**What is needed:**
Look through the data that follows and copy each line with the string "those".

**Stored data entries:**
■ ■ ■ ■ ■ ■ ■

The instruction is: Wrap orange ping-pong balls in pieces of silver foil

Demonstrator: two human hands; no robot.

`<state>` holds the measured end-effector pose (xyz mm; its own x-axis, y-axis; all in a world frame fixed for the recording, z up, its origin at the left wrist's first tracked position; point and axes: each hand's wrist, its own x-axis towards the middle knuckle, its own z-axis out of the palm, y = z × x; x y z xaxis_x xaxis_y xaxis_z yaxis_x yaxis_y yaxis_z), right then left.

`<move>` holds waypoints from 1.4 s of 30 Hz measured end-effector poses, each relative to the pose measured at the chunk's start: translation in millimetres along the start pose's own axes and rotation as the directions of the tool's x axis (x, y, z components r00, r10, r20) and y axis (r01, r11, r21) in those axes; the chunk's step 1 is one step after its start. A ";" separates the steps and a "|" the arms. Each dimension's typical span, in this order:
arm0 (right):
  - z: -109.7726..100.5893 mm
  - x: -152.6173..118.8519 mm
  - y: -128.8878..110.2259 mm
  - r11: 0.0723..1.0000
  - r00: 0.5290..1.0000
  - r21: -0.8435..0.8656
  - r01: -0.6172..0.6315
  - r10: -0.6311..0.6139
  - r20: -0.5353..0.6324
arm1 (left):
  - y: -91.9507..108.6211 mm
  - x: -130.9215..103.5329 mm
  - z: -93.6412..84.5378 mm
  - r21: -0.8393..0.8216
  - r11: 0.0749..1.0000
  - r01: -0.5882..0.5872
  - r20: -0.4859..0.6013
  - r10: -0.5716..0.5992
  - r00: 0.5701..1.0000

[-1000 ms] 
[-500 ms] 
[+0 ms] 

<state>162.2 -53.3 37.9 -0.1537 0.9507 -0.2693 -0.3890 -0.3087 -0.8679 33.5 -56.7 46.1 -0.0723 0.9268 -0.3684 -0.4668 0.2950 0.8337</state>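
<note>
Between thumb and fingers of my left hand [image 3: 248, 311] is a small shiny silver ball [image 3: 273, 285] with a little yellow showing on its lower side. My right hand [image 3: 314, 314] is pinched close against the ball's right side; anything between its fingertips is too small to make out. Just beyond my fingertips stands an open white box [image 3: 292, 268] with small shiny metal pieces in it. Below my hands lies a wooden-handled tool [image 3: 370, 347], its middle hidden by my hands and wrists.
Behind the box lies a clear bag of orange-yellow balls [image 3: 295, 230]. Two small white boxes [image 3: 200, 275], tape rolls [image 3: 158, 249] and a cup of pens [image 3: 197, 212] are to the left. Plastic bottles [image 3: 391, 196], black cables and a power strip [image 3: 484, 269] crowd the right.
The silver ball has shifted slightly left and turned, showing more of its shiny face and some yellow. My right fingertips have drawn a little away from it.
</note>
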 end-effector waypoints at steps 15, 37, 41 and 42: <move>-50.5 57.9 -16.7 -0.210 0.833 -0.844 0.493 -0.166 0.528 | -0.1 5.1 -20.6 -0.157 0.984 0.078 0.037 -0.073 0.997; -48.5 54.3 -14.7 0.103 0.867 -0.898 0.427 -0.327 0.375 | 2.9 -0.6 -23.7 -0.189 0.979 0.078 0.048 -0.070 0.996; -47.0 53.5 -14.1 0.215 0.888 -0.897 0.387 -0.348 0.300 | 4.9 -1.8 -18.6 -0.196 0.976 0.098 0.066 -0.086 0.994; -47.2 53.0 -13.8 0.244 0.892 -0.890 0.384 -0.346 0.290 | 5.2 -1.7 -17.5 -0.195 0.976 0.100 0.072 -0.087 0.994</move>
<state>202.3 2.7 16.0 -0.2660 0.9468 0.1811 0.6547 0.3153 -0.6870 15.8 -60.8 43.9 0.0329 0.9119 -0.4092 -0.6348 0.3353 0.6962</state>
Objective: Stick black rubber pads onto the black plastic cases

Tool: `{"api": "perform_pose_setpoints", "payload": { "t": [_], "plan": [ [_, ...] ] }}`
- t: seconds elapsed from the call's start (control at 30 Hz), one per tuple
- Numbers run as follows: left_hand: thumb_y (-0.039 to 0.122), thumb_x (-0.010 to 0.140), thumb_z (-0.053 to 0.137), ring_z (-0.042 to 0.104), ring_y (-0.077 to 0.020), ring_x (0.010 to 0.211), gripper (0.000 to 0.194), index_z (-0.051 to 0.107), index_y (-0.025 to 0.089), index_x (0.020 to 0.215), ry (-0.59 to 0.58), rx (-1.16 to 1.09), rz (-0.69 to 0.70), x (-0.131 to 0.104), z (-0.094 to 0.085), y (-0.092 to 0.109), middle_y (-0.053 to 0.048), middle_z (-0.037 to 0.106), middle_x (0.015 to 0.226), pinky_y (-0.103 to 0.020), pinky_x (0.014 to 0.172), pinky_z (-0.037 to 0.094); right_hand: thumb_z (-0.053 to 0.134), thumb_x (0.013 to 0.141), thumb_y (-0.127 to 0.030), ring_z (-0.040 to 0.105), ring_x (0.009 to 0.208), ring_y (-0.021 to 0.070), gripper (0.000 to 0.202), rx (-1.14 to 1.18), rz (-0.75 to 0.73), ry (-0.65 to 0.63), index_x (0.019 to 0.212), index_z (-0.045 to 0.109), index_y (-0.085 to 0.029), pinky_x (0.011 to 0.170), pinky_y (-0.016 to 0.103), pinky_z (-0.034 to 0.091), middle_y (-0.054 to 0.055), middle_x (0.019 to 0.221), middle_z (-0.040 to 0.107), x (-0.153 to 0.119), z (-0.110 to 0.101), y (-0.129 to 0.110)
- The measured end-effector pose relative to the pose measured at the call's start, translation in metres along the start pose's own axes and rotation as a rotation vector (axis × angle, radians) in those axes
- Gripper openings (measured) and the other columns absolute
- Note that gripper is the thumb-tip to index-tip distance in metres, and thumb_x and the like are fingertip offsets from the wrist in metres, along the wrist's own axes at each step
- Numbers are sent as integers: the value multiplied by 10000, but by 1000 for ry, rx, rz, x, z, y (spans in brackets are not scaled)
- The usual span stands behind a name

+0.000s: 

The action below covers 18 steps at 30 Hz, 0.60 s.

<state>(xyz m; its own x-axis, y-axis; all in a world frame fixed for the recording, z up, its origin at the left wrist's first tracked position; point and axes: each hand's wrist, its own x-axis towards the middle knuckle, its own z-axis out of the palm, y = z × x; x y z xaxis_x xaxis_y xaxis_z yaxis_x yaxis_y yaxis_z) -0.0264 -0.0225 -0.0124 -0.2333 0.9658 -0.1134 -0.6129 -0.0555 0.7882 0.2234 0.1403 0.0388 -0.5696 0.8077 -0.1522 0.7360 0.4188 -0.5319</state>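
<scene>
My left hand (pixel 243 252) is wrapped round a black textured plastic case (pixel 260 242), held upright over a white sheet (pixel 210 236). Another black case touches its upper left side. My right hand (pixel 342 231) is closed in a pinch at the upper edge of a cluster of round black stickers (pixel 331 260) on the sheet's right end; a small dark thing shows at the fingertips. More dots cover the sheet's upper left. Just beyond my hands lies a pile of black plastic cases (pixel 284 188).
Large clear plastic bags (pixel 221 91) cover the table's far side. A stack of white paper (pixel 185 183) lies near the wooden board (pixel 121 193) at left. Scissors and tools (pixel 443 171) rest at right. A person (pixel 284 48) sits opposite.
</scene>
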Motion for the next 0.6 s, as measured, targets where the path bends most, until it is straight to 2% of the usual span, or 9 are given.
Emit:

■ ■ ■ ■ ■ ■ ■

**Solution:**
`<move>` holds waypoints from 1.4 s of 30 Hz measured end-effector poses, each relative to the pose measured at the chunk's start: translation in millimetres along the start pose's own axes and rotation as the directions of the tool's x axis (x, y, z components r00, r10, r20) and y axis (r01, r11, r21) in those axes; the chunk's step 1 is one step after its start. A ";" separates the steps and a "|" the arms. Each dimension's typical span, in this order:
- The measured end-effector pose relative to the pose measured at the call's start, translation in metres along the start pose's own axes and rotation as a rotation vector (axis × angle, radians) in those axes

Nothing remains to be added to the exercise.